• **EXERCISE REQUIREMENTS**
Where the listing below has a line containing "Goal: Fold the", output that line and all lines after it, verbatim, and no others.

___ SUPPLIED MATERIAL ___

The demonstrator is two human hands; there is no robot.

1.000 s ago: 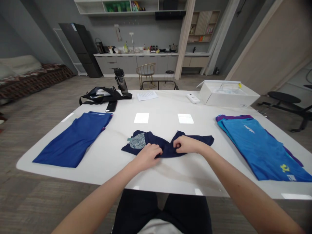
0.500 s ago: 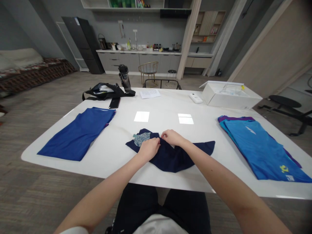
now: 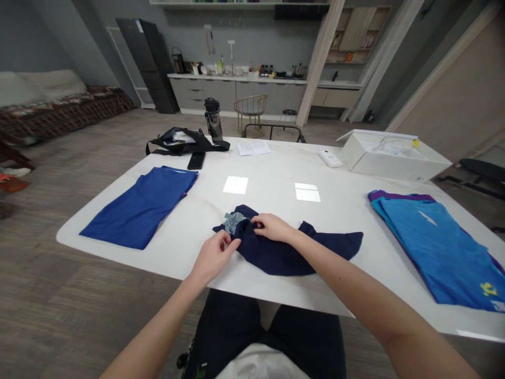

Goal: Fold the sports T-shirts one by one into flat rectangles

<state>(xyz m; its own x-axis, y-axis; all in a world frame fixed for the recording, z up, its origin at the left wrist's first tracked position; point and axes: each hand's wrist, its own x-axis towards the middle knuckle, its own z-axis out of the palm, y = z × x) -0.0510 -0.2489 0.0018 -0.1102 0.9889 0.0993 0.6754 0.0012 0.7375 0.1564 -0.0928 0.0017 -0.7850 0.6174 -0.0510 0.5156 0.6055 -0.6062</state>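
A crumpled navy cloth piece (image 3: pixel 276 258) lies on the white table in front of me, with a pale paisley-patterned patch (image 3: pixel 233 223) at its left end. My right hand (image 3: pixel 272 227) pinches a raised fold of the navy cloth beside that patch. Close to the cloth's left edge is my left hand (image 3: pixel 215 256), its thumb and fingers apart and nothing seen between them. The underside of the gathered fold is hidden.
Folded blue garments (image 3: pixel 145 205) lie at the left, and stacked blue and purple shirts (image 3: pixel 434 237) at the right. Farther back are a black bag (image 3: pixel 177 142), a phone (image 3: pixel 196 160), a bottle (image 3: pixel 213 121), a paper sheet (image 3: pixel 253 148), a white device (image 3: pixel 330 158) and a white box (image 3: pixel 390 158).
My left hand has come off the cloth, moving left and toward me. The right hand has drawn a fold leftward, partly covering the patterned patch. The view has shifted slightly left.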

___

• **SOLUTION FOR THIS EXERCISE**
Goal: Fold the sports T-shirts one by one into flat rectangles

<state>(xyz m; its own x-axis, y-axis; all in a world frame fixed for the recording, z up, its origin at the left wrist's first tracked position; point and axes: each hand's wrist, its own x-axis towards the middle knuckle, its own z-axis out of the palm, y = z × x) -0.0510 -0.2489 0.0018 -0.1102 0.9889 0.0993 0.6754 0.0012 0.7375 0.1564 -0.0928 0.0017 -0.7850 0.6174 -0.0510 0.5156 0.6055 -0.6062</state>
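A crumpled navy cloth piece (image 3: pixel 276 258) lies on the white table in front of me, with a pale paisley-patterned patch (image 3: pixel 233 223) at its left end. My right hand (image 3: pixel 272 227) pinches a raised fold of the navy cloth beside that patch. Close to the cloth's left edge is my left hand (image 3: pixel 215 256), its thumb and fingers apart and nothing seen between them. The underside of the gathered fold is hidden.
Folded blue garments (image 3: pixel 145 205) lie at the left, and stacked blue and purple shirts (image 3: pixel 434 237) at the right. Farther back are a black bag (image 3: pixel 177 142), a phone (image 3: pixel 196 160), a bottle (image 3: pixel 213 121), a paper sheet (image 3: pixel 253 148), a white device (image 3: pixel 330 158) and a white box (image 3: pixel 390 158).
My left hand has come off the cloth, moving left and toward me. The right hand has drawn a fold leftward, partly covering the patterned patch. The view has shifted slightly left.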

No further output is expected.